:: RECORDED DATA ::

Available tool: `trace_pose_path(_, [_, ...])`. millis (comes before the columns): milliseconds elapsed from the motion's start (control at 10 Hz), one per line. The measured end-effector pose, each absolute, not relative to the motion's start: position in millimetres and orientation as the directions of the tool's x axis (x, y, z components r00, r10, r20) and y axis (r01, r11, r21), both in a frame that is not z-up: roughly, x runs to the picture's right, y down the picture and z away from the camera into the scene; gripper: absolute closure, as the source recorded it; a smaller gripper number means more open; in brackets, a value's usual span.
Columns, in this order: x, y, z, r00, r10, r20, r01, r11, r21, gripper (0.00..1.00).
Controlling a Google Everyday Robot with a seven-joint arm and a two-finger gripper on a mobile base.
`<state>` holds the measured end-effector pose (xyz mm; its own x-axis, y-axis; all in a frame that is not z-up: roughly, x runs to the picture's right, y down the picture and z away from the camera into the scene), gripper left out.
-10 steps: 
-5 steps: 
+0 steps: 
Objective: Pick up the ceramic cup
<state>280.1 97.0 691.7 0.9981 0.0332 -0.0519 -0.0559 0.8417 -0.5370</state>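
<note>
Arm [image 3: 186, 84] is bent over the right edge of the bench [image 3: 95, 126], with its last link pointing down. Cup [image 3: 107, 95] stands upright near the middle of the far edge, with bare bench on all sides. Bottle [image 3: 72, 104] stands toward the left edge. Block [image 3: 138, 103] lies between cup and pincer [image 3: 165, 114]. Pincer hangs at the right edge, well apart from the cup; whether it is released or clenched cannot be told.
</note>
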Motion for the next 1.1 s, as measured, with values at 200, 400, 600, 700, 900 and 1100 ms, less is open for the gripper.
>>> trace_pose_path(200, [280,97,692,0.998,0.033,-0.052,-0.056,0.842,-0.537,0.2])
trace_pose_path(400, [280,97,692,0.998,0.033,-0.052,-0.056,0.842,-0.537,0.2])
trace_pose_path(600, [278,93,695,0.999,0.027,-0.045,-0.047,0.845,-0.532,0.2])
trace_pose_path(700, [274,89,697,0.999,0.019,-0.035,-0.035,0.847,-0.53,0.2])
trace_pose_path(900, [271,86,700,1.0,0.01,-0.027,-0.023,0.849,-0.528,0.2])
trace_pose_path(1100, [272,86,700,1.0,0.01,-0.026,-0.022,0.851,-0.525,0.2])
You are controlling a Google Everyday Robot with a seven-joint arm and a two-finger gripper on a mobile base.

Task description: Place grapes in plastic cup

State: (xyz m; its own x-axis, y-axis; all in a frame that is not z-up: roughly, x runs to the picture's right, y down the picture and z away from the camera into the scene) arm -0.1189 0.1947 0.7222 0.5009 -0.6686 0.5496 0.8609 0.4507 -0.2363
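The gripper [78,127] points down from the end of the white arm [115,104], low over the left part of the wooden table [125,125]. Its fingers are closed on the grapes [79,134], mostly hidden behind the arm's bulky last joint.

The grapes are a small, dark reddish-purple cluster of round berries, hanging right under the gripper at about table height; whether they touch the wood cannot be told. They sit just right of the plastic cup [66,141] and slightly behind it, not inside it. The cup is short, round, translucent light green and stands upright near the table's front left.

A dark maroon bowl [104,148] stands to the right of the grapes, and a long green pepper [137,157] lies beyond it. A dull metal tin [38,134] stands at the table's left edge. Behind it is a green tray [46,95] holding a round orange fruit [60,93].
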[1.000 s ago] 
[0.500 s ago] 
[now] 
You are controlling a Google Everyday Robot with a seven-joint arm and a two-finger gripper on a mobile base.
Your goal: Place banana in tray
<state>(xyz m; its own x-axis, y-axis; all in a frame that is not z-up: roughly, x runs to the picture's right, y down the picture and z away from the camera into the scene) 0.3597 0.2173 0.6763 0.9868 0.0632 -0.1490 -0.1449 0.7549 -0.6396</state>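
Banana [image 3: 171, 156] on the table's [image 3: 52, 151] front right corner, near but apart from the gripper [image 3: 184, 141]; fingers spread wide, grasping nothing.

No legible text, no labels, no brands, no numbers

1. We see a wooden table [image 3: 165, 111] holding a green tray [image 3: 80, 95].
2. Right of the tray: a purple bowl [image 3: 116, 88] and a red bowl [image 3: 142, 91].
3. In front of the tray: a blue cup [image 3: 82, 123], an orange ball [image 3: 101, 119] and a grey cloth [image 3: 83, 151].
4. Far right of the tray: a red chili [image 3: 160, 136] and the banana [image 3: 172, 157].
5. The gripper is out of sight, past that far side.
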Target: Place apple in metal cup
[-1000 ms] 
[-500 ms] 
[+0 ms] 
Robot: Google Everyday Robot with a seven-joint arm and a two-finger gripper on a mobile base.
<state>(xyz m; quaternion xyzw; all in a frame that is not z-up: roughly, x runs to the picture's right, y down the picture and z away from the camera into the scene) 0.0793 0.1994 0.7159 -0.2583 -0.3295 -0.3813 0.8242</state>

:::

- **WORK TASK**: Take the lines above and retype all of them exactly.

- **WRITTEN SOLUTION**:
Available tool: `trace_pose_path(_, [_, ...])`. millis (comes before the columns): milliseconds elapsed from the motion's start (control at 10 Hz), one per line. The measured end-effector pose, each absolute, not relative to the motion's start: position in millimetres and orientation as the directions of the tool's x axis (x, y, z components r00, r10, r20) and y axis (r01, r11, r21), both in a frame that is not z-up: roughly, x runs to the picture's right, y down the picture and z away from the camera into the scene; gripper: absolute closure, as the source recorded it; a smaller gripper number means more open; in brackets, a value's usual span.
Columns, in this order: x, y, z, r00, r10, r20, r01, r11, r21, gripper (0.00..1.00).
Controlling a Google Everyday Robot with a seven-joint arm and a two-finger gripper on a mobile base.
`<state>` holds the measured end-effector pose (xyz mm; its own x-axis, y-axis; all in a frame that is not z-up: roughly, x runs to the picture's right, y down the picture and z away from the camera into the scene), gripper left out.
-10 steps: 
-5 steps: 
+0 steps: 
Objective: Pick up the ceramic cup
<state>280.1 97.0 691.7 0.9981 0.0332 -0.0519 -0.0559 0.8417 -0.5370</state>
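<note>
Arm [image 3: 186, 84] is bent over the right edge of the bench [image 3: 95, 126], with its last link pointing down. Cup [image 3: 107, 95] stands upright near the middle of the far edge, with bare bench on all sides. Bottle [image 3: 72, 104] stands toward the left edge. Block [image 3: 138, 103] lies between cup and pincer [image 3: 165, 114]. Pincer hangs at the right edge, well apart from the cup; whether it is released or clenched cannot be told.
</note>
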Motion for the next 1.1 s, as measured, with values at 200, 400, 600, 700, 900 and 1100 ms, less is open for the gripper.
>>> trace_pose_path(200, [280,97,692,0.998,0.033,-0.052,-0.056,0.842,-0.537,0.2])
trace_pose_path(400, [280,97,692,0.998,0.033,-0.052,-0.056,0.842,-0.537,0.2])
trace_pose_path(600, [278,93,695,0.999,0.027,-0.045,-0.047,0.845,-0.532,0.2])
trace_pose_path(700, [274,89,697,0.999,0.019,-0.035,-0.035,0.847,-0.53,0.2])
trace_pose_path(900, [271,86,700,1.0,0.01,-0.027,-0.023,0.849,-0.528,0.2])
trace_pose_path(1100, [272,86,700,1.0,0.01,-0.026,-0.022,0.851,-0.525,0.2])
You are controlling a Google Everyday Robot with a seven-joint arm and a two-finger gripper on a mobile base.

Task description: Place grapes in plastic cup

State: (xyz m; its own x-axis, y-axis; all in a frame that is not z-up: roughly, x runs to the picture's right, y down the picture and z away from the camera into the scene) arm -0.1189 0.1947 0.7222 0.5009 -0.6686 0.5496 0.8609 0.4507 -0.2363
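The gripper [78,127] points down from the end of the white arm [115,104], low over the left part of the wooden table [125,125]. Its fingers are closed on the grapes [79,134], mostly hidden behind the arm's bulky last joint.

The grapes are a small, dark reddish-purple cluster of round berries, hanging right under the gripper at about table height; whether they touch the wood cannot be told. They sit just right of the plastic cup [66,141] and slightly behind it, not inside it. The cup is short, round, translucent light green and stands upright near the table's front left.

A dark maroon bowl [104,148] stands to the right of the grapes, and a long green pepper [137,157] lies beyond it. A dull metal tin [38,134] stands at the table's left edge. Behind it is a green tray [46,95] holding a round orange fruit [60,93].
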[1.000 s ago] 
[0.500 s ago] 
[now] 
You are controlling a Google Everyday Robot with a seven-joint arm and a two-finger gripper on a mobile base.
Your goal: Place banana in tray
<state>(xyz m; its own x-axis, y-axis; all in a frame that is not z-up: roughly, x runs to the picture's right, y down the picture and z away from the camera into the scene) 0.3597 0.2173 0.6763 0.9868 0.0632 -0.1490 -0.1449 0.7549 -0.6396</state>
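Banana [image 3: 171, 156] on the table's [image 3: 52, 151] front right corner, near but apart from the gripper [image 3: 184, 141]; fingers spread wide, grasping nothing.

No legible text, no labels, no brands, no numbers

1. We see a wooden table [image 3: 165, 111] holding a green tray [image 3: 80, 95].
2. Right of the tray: a purple bowl [image 3: 116, 88] and a red bowl [image 3: 142, 91].
3. In front of the tray: a blue cup [image 3: 82, 123], an orange ball [image 3: 101, 119] and a grey cloth [image 3: 83, 151].
4. Far right of the tray: a red chili [image 3: 160, 136] and the banana [image 3: 172, 157].
5. The gripper is out of sight, past that far side.
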Target: Place apple in metal cup
[-1000 ms] 
[-500 ms] 
[+0 ms] 
Robot: Google Everyday Robot with a seven-joint arm and a two-finger gripper on a mobile base.
<state>(xyz m; quaternion xyzw; all in a frame that is not z-up: roughly, x runs to the picture's right, y down the picture and z away from the camera into the scene) 0.0793 0.1994 0.7159 -0.2583 -0.3295 -0.3813 0.8242</state>

No additional output will be generated.